Onglyza Heart Failure

Onglyza Heart Failure
U.S. health regulators are now investigating a possible link between Onglyza and heart failure, after a clinical trial indicated that the drug was associated with a 27% increased risk of hospitalization for this dangerous condition.

An Onglyza Lawsuit Can Help

You may be eligible to file an Onglyza lawsuit if you or a loved one were hospitalized with a diagnosis of heart failure while using this Type 2 diabetes medication. To learn how our Firm might be able to help you obtain compensation for your Onglyza-related injuries and complications, please call (888) 994-5118.

Onglyza Litigation News

  • October 2015: A woman has filed suit in Illinois’ Cook County Circuit alleging that her mother died of Onglyza-related heart failure. According to the complaint, the Decedent was prescribed Onglyza in 2010 and diagnosed with heart failure in 2011. She was hospitalized twice for the condition before dying of heart failure –related complications in October 2013. Read More

What is Onglyza?

Onglyza (saxagliptin) was brought to market by AstraZeneca in 2009. It is approved to lower blood sugar levels in patients with Type 2 diabetes. Onglyza belongs to a class of Type 2 diabetes medications called DPP-4 inhibitors, and works by increasing the amount of insulin produced by the pancreas after meals.

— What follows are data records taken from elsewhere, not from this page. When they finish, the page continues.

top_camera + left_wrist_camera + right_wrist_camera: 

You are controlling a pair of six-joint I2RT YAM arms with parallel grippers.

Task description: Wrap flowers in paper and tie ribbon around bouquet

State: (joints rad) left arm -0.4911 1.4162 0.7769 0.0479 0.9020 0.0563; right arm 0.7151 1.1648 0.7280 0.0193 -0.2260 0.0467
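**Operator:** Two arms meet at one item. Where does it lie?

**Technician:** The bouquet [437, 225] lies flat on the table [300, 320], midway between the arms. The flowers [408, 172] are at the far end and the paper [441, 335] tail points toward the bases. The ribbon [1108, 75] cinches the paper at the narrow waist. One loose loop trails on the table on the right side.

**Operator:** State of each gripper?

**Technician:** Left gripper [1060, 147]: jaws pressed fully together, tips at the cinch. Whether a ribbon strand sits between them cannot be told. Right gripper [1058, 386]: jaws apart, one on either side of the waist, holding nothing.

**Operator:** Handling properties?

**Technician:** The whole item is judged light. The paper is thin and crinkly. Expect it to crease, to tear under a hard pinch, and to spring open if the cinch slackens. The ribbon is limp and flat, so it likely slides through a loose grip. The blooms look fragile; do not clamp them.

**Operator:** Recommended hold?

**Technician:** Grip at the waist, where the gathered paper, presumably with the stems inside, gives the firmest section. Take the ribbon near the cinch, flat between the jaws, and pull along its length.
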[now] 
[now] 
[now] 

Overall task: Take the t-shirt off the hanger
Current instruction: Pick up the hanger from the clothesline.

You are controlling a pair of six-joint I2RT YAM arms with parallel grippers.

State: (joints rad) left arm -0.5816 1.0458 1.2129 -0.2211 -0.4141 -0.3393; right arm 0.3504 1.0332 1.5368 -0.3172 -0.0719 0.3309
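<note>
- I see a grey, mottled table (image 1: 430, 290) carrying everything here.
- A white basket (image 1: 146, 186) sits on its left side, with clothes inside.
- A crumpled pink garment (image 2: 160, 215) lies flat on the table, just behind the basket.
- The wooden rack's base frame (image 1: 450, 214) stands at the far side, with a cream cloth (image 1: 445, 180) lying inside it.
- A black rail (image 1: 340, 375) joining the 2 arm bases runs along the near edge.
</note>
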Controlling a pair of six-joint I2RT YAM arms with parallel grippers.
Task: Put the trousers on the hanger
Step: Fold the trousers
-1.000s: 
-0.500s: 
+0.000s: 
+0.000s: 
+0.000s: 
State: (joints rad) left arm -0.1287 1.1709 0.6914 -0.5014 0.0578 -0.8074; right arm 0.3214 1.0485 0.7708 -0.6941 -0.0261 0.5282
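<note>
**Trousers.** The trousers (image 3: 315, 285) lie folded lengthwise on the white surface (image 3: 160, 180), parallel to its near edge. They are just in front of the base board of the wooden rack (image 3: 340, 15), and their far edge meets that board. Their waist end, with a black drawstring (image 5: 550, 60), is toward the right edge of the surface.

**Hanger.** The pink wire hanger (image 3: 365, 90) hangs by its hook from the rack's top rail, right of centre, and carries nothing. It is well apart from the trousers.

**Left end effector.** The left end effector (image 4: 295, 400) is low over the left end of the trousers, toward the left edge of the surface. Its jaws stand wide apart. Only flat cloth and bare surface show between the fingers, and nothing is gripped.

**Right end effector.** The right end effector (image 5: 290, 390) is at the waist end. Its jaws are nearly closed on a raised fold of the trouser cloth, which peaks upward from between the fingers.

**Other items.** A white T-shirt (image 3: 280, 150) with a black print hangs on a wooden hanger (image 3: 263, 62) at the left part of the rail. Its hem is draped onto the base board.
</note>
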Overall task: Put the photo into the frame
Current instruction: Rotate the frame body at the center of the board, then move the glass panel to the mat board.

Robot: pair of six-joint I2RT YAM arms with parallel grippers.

Saxagliptin is also an active ingredient in Kombiglyze XR, another Type 2 diabetes medication marketed by AstraZeneca. Approved in 2010, Kombiglyze XR combines saxagliptin with metformin.

Breaking News: New Heart Failure Warnings Added to Onglyza Label

  • April 2016: The FDA is adding new heart failure warnings to the Onglyza label, following review of a clinical trial that indicated patients using saxagliptin-containing medications were more likely to be hospitalized with heart failure.  Results of the study showed that 3.5% of patients on saxagliptin were hospitalized for heart failure versus 2.8% of patients on placebo.  Read More
  • April 2015: A panel of FDA advisors overwhelmingly recommended that information regarding a potential risk of heart failure be added to the labels of Onglyza and Kombiglyze XR. Fourteen of 15 members of the FDA’s Endocrinologic and Metabolic Drugs Advisory Committee voted to recommend the label revisions, while one panel member voted to withdrawal the drug from the market entirely.
  • February 2014: The U.S. Food & Drug Administration (FDA) announced that it is reviewing Onglyza, after a study published in The New England Journal of Medicine linked saxagliptin to a 27% increased risk of hospitalization for heart failure. The study, known as the SAVOR-TIMI 53, involved 16,492 diabetics randomly assigned to either saxagliptin or a placebo. All of the subjects included in the study were tracked for a median of 2.1 years. During that time, 3.5% of the saxagliptin patients were hospitalized for heart failure, versus 2.8% of placebo patients.

What is Heart Failure?

Heart failure is a chronic condition in which the heart is no longer able to efficiently pump oxygenated blood to other parts of the body. Common symptoms include:

  • Cough
  • Fatigue, weakness, faintness
  • Loss of appetite
  • Frequent urination at night
  • Rapid or irregular pulse, or palpitations (a sensation of feeling the heart beat)
  • Shortness of breath when you are active or after you lie down
  • Swollen liver or abdomen
  • Swollen feet and ankles
  • Inability to sleep due to shortness of breath
  • Weight gain

As heart failure worsens, the heart muscles will thicken, and the organ will be forced to pump faster. Ultimately, the heart will grow weaker. As the heart’s pumping becomes weaker, fluid may build up in the lungs, liver, gastrointestinal tract, and the arms and legs. This is called congestive heart failure.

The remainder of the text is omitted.